Bharat Rajeswaran and Ankur Banerjee
MUMBAI/SINGAPORE (Reuters) – Indian shares suffered their worst intraday fall since March 2020 on Tuesday and foreign investors sold the most on record as general election vote count trends suggest Prime Minister Narendra Modi’s alliance is unlikely to will win, according to the vast majority of exit polls.
With more than half the votes counted, Modi’s own Bharatiya Janata Party (BJP) is unlikely to win a majority on its own in the 543-member lower house of Parliament and will need allies in the National Democratic Alliance (NDA) to form a government.
This could lead to some uncertainty about economic policies, such as the push for investment-led growth that has been a cornerstone of the Modi government. In the fiscal year ending March 2024, the Indian economy grew by 8.2%.
“The key question is whether the BJP can maintain a single-party majority. If not, can her coalition deliver economic development, especially infrastructure?” said Ken Peng, head of Asia investment strategy at Citi Global Wealth.
The NSE Nifty 50 index closed 5.93% lower at 21,884.5 points, while the S&P fell 5.74% to 72,079.05. Earlier in the day, the index fell 8.5% after hitting a record high on Monday.
At the day’s low, the indices saw their biggest intraday drop since March 2020, when stocks were hit by the first lockdown during the COVID pandemic.
“Due to dependence on coalition partners, the upcoming NDA government may shift focus towards a welfare-oriented approach rather than focusing on reforms as part of the July Budget,” said Puneet Sharma, CEO and fund manager of Whitespace Alpha.
Indian markets are likely to move lower now due to higher risk perceptions, say analysts at brokerage Emkay Global, which believes complex reforms such as changes to land and labor policies and privatization of state-owned enterprises are “off the table.”
Exit polls over the weekend predicted a big win for Modi’s NDA, sending markets to record highs on Monday as investors were buoyed by expectations of robust economic growth.
As of late Monday, benchmark indices had more than tripled since Modi became prime minister in May 2014.
Foreign investors, who poured $20.7 billion into Indian stocks last year but pulled out before the election, were widely expected to return to buying if Modi’s alliance wins a decisive mandate.
Foreign institutional investors (FIIs) sold a record Rs 124.36 billion (about $1.5 billion) of Indian shares on Tuesday, according to preliminary data released late Tuesday.
They bought shares worth a total of 68.51 billion rupees ($824.4 million) on Monday.
“What’s important in our view is that the NDA will return to form the next government, which will represent policy continuity,” said Mike Sell, global head of emerging markets equities at Alquity in London.
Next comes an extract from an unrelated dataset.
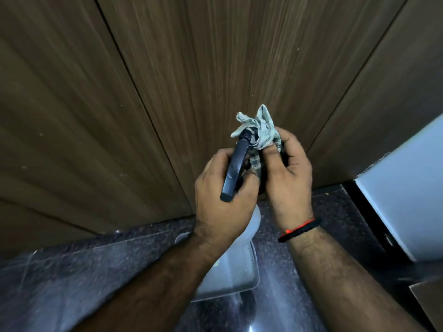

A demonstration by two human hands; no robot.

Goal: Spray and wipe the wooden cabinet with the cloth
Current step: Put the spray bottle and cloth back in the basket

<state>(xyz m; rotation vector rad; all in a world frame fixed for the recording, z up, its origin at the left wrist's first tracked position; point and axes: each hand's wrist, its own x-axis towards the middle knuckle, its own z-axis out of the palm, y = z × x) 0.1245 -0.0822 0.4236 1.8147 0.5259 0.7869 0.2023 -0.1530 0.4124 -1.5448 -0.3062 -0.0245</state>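
No text, label, brand, number or sign can be read anywhere; the wooden cabinet [215, 56] is bare grain; things below it are blurred.

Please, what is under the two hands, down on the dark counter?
Under the left hand and right hand lies a white object on the dark counter. The left forearm covers part of it, so what it is cannot be told.

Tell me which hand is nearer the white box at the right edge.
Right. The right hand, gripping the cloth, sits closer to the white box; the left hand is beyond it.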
“Whether they win by 20 or 120 votes will determine the extent of structural reforms that can be introduced, but ultimately a win is a win and the growing positivity around India’s structural growth story will not diminish.”
The lack of clarity over the NDA’s victory has seen intraday volatility in the stock index rise to its highest level in 26 months.
Traders said selling by high-frequency traders accelerated the decline, with the sharp drop triggering margin calls.
The market witnessed a significant correction due to margin calls as retail investors held highly leveraged positions, said Rupak De, senior technical analyst at LKP Securities.
Some investors saw the decline as a buying opportunity.
“Regardless of the final vote count, the Indian economy will continue to benefit from long-term tailwinds from favorable population demographics and ongoing geopolitical tensions between China and the US,” said Gary Tan, portfolio manager at Allspring Global Investments.
Investors expect the Modi government to continue to focus on turning the country into a manufacturing hub, a project that has attracted foreign companies including Apple (NASDAQ:) and Tesla (NASDAQ:) to set up manufacturing as they diversify outside China.
The rupee ended at 83.53 against the US dollar, down 0.5% on the day, its worst one-day fall in 16 months. Benchmark yields rose 10 basis points on the day, their biggest daily rise in eight months, ending at 7.0382%.